Drop the images. Copy every line below character for character.

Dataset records
***
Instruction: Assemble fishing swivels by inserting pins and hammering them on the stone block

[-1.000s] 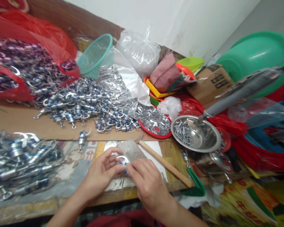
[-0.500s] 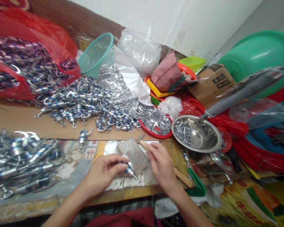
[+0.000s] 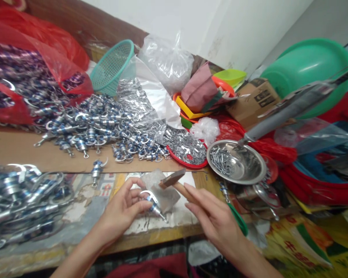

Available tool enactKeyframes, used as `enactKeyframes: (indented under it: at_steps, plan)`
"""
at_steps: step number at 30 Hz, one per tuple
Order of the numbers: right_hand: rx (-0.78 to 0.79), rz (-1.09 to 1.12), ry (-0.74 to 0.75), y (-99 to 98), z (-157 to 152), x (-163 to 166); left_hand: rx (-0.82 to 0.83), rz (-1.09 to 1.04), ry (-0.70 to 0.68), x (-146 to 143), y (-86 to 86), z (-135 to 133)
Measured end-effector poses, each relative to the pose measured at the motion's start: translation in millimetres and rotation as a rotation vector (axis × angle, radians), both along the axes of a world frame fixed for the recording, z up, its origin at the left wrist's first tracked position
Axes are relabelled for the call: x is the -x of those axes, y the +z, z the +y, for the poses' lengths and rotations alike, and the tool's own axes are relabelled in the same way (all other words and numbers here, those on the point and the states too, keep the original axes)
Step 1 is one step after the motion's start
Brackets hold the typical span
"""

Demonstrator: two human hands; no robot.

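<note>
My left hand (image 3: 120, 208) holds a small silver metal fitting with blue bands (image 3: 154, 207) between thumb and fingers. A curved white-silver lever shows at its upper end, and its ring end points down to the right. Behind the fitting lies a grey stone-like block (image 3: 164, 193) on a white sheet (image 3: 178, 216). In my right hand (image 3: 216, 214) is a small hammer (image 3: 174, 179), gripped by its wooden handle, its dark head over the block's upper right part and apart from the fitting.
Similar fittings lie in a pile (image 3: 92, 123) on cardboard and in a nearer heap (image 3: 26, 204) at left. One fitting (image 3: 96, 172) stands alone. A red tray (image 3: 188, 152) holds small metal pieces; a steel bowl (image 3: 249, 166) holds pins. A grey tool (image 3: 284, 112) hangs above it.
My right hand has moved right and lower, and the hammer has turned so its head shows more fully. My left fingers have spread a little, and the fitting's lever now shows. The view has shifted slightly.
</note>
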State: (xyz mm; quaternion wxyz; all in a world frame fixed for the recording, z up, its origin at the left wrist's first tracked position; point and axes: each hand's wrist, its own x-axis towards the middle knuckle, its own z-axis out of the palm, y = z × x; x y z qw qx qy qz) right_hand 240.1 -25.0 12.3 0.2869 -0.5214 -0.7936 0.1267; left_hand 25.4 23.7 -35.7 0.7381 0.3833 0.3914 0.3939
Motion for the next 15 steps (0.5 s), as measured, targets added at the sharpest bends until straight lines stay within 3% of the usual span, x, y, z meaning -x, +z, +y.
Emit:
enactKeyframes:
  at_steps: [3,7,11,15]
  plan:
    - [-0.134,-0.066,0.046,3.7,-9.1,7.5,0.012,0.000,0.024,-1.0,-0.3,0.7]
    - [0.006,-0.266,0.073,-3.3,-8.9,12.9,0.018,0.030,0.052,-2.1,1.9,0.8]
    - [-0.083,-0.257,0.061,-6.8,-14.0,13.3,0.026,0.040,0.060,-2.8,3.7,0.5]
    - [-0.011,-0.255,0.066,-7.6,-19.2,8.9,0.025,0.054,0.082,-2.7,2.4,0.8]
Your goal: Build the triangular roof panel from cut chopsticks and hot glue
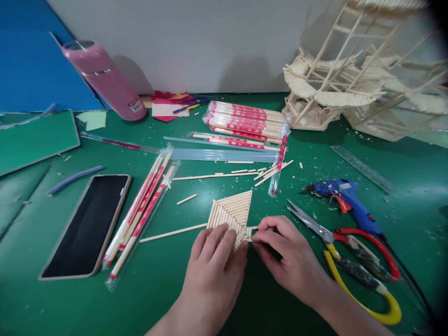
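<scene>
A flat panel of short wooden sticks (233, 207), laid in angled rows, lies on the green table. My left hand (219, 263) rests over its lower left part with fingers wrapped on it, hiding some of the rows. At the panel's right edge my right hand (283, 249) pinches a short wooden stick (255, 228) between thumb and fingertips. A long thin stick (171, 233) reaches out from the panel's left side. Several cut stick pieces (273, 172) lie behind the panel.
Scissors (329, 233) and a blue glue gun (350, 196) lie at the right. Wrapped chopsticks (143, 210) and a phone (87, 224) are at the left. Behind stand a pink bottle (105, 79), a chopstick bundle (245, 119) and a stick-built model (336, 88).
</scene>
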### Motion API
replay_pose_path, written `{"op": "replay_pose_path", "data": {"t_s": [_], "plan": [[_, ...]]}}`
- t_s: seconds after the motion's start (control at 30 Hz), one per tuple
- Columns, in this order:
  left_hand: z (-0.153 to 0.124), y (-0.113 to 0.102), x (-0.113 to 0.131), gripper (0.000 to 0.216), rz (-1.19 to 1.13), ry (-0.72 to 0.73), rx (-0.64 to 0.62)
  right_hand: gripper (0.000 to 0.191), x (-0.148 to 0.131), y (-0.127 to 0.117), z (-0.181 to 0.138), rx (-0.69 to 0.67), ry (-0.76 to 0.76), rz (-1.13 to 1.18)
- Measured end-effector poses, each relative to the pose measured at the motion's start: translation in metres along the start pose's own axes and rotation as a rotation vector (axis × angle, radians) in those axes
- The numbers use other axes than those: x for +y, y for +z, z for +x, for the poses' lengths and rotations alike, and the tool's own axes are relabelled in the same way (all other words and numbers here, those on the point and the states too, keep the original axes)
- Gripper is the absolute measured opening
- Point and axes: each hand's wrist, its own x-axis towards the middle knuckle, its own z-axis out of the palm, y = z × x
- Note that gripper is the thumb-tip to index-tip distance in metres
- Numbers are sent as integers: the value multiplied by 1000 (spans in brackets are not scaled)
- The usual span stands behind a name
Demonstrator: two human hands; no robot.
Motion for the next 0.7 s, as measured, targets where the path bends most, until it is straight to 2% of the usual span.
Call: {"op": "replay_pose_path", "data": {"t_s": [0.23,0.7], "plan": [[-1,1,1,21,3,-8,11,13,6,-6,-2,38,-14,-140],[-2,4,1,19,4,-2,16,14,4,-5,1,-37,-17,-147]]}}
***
▸ ANSWER:
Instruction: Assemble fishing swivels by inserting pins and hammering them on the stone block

[-1.000s] 
[-0.500s] 
[+0.000s] 

Available tool enactKeyframes, used as `enactKeyframes: (indented under it: at_steps, plan)`
"""
at_steps: step number at 30 Hz, one per tuple
Order of the numbers: right_hand: rx (-0.78 to 0.79), rz (-1.09 to 1.12), ry (-0.74 to 0.75), y (-99 to 98), z (-157 to 152), x (-163 to 166); left_hand: rx (-0.82 to 0.83), rz (-1.09 to 1.04), ry (-0.70 to 0.68), x (-146 to 143), y (-86 to 86), z (-135 to 133)
Measured end-effector poses, each relative to the pose measured at the motion's start: translation in millimetres and rotation as a rotation vector (axis × angle, radians), both along the axes of a world frame fixed for the recording, z up, its origin at the left wrist's first tracked position
Axes are relabelled for the call: x is the -x of those axes, y the +z, z the +y, for the poses' lengths and rotations alike, and the tool's own axes are relabelled in the same way (all other words and numbers here, those on the point and the states too, keep the original axes)
Step 1 is one step after the motion's start
Brackets hold the typical span
"""

Demonstrator: two human hands; no robot.

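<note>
My left hand (image 3: 120, 208) holds a small silver metal fitting with blue bands (image 3: 154, 207) between thumb and fingers. A curved white-silver lever shows at its upper end, and its ring end points down to the right. Behind the fitting lies a grey stone-like block (image 3: 164, 193) on a white sheet (image 3: 178, 216). In my right hand (image 3: 216, 214) is a small hammer (image 3: 174, 179), gripped by its wooden handle, its dark head over the block's upper right part and apart from the fitting.
Similar fittings lie in a pile (image 3: 92, 123) on cardboard and in a nearer heap (image 3: 26, 204) at left. One fitting (image 3: 96, 172) stands alone. A red tray (image 3: 188, 152) holds small metal pieces; a steel bowl (image 3: 249, 166) holds pins. A grey tool (image 3: 284, 112) hangs above it.
My right hand has moved right and lower, and the hammer has turned so its head shows more fully. My left fingers have spread a little, and the fitting's lever now shows. The view has shifted slightly.
</note>
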State: (xyz mm; quaternion wxyz; all in a world frame fixed for the recording, z up, its origin at the left wrist's first tracked position; point and axes: each hand's wrist, its own x-axis towards the middle knuckle, its own z-axis out of the palm, y = z × x; x y z qw qx qy qz) right_hand 240.1 -25.0 12.3 0.2869 -0.5214 -0.7936 0.1267; left_hand 25.4 23.7 -35.7 0.7381 0.3833 0.3914 0.3939
Motion for the next 15 steps (0.5 s), as measured, targets added at the sharpest bends until straight lines stay within 3% of the usual span, x, y, z meaning -x, +z, +y.
Emit:
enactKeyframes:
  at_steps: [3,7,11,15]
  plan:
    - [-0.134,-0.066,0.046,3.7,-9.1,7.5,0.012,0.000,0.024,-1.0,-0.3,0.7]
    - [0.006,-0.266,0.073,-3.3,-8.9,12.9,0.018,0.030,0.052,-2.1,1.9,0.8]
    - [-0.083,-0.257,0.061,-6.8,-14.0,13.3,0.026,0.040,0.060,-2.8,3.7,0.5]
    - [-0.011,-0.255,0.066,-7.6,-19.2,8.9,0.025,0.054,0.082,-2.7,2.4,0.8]
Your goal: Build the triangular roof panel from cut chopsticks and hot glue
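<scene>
A flat panel of short wooden sticks (233, 207), laid in angled rows, lies on the green table. My left hand (219, 263) rests over its lower left part with fingers wrapped on it, hiding some of the rows. At the panel's right edge my right hand (283, 249) pinches a short wooden stick (255, 228) between thumb and fingertips. A long thin stick (171, 233) reaches out from the panel's left side. Several cut stick pieces (273, 172) lie behind the panel.
Scissors (329, 233) and a blue glue gun (350, 196) lie at the right. Wrapped chopsticks (143, 210) and a phone (87, 224) are at the left. Behind stand a pink bottle (105, 79), a chopstick bundle (245, 119) and a stick-built model (336, 88).
</scene>
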### Motion API
replay_pose_path, written `{"op": "replay_pose_path", "data": {"t_s": [_], "plan": [[_, ...]]}}`
- t_s: seconds after the motion's start (control at 30 Hz), one per tuple
- Columns, in this order:
  left_hand: z (-0.153 to 0.124), y (-0.113 to 0.102), x (-0.113 to 0.131), gripper (0.000 to 0.216), rz (-1.19 to 1.13), ry (-0.72 to 0.73), rx (-0.64 to 0.62)
  right_hand: gripper (0.000 to 0.191), x (-0.148 to 0.131), y (-0.127 to 0.117), z (-0.181 to 0.138), rx (-0.69 to 0.67), ry (-0.76 to 0.76), rz (-1.13 to 1.18)
- Measured end-effector poses, each relative to the pose measured at the motion's start: translation in metres along the start pose's own axes and rotation as a rotation vector (axis × angle, radians) in those axes
- The numbers use other axes than those: x for +y, y for +z, z for +x, for the poses' lengths and rotations alike, and the tool's own axes are relabelled in the same way (all other words and numbers here, those on the point and the states too, keep the original axes)
- Gripper is the absolute measured opening
- Point and axes: each hand's wrist, its own x-axis towards the middle knuckle, its own z-axis out of the palm, y = z × x
- Note that gripper is the thumb-tip to index-tip distance in metres
- Numbers are sent as integers: the value multiplied by 1000 (spans in brackets are not scaled)
- The usual span stands behind a name
Demonstrator: two human hands; no robot.
Motion for the next 0.7 s, as measured, targets where the path bends most, until it is straight to 2% of the usual span.
Call: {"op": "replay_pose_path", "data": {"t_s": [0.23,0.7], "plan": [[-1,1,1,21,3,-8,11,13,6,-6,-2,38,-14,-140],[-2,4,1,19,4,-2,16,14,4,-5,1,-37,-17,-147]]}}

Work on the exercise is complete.